Before I had kids, I would wake up with a ravenous appetite and eat a multi-course savory breakfast, tout de suite. These days, thanks to my two, very loud children, my cortisol levels rise with the sun. My heart pounds and my nervous system is set to high alert as urgent demands hit me like machine gun fire in the kitchen. Cortisol, a “fight or flight” hormone, is an appetite suppressant. So, the idea of eating three eggs when my body thinks it’s being chased by a bear is untenable. I tried protein powders, but it would seem I am not a powder-as-food kinda gal -- I love to chew too much! (If there is a powder out there that doesn’t taste like the contents of my hand vacuum, I would love to know).

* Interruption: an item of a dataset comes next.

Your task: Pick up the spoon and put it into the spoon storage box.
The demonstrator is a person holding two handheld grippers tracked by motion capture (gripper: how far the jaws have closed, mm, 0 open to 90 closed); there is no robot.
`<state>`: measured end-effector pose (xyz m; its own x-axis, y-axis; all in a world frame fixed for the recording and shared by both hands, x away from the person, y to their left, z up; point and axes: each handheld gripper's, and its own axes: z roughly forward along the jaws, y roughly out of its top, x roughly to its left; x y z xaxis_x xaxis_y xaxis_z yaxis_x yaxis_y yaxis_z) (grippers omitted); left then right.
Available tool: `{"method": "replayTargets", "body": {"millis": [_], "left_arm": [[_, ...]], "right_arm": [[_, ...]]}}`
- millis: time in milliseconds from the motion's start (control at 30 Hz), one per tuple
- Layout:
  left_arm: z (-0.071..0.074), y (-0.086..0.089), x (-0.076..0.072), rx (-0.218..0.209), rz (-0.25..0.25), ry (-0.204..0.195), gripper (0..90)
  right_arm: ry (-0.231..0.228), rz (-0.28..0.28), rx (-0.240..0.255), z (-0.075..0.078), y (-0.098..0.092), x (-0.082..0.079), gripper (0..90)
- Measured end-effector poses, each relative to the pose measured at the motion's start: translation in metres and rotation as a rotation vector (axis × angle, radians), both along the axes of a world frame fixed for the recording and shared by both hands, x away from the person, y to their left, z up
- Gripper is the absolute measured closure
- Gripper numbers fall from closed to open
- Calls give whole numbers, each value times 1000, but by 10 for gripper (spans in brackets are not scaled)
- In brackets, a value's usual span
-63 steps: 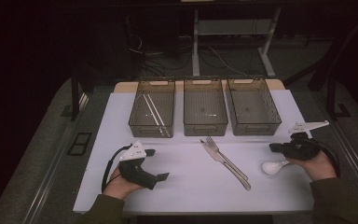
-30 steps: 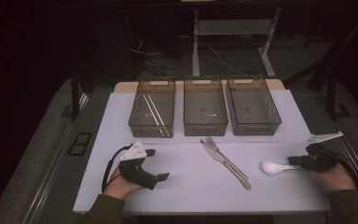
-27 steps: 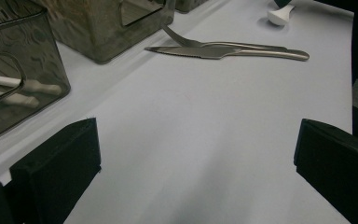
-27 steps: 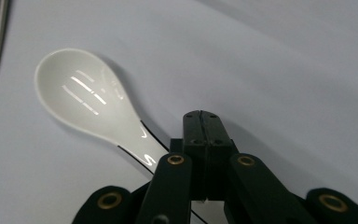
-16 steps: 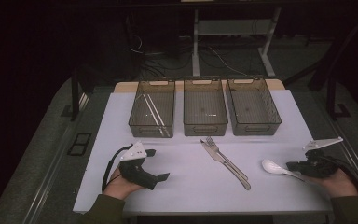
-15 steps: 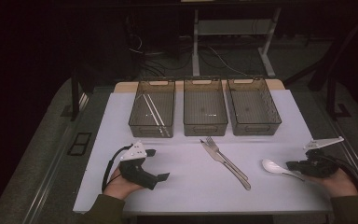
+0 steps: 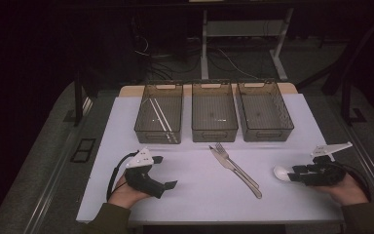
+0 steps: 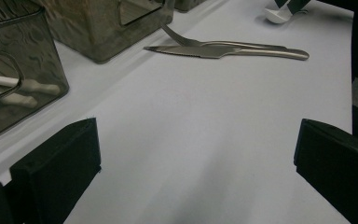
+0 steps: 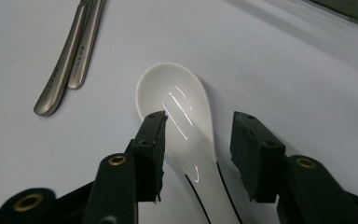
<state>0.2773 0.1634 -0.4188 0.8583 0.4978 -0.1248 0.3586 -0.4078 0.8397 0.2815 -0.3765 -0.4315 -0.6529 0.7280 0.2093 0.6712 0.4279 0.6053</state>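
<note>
A white ceramic spoon [image 9: 182, 107] lies on the white table top at the right [image 7: 281, 173], bowl pointing left. My right gripper [image 9: 198, 126] straddles its neck. Its jaws have just been opening: the pads stand off the spoon on both sides, which rests on the surface between them. In the high view the right gripper [image 7: 297, 175] sits near the table's right front. My left gripper [image 7: 164, 171] rests on the table at the front left, open, with bare table between its jaws [image 8: 196, 158].
A steel fork [image 7: 222, 150] and knife [image 7: 238, 173] lie side by side mid-table. Three smoky plastic bins stand in a row at the back: the left bin [image 7: 158, 134] holds white sticks, with the middle bin [image 7: 215, 134] and right bin [image 7: 268, 134] beside it.
The right hand carried the spoon a little right and toward the front edge, then its jaws parted, leaving the spoon lying on the table. The left hand stayed still.
</note>
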Motion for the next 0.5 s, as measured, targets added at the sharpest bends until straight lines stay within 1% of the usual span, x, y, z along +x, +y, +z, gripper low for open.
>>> {"method": "replayTargets", "body": {"millis": [267,333,500], "left_arm": [[0,0,0,1,1,0,0],[0,0,0,1,1,0,0],[0,0,0,2,1,-1,0]], "right_arm": [[11,30,-21,-7,3,1,528],[15,47,-32,-9,4,1,529],[5,73,-43,-8,7,-1,583]]}}
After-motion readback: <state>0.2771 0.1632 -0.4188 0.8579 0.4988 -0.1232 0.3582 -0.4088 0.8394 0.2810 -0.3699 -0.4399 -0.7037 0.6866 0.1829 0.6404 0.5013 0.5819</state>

So, with all of this in mind, what follows are a handful of ways to approach the most important meal of the day. I am sharing the detailed recipe down below for my Smoky, Silky Breakfast Beans with a Spinach Purée made with tons of olive oil. My recipe for the Miso Cod is coming next week (still tweaking it).
*While blood tests give a window into a moment in your cycle, at the start of perimenopause your hormone levels might be robust one month, but the following they might plummet. Thus, it’s hard to say definitively if you are in perimenopause or not from looking at one month’s activity.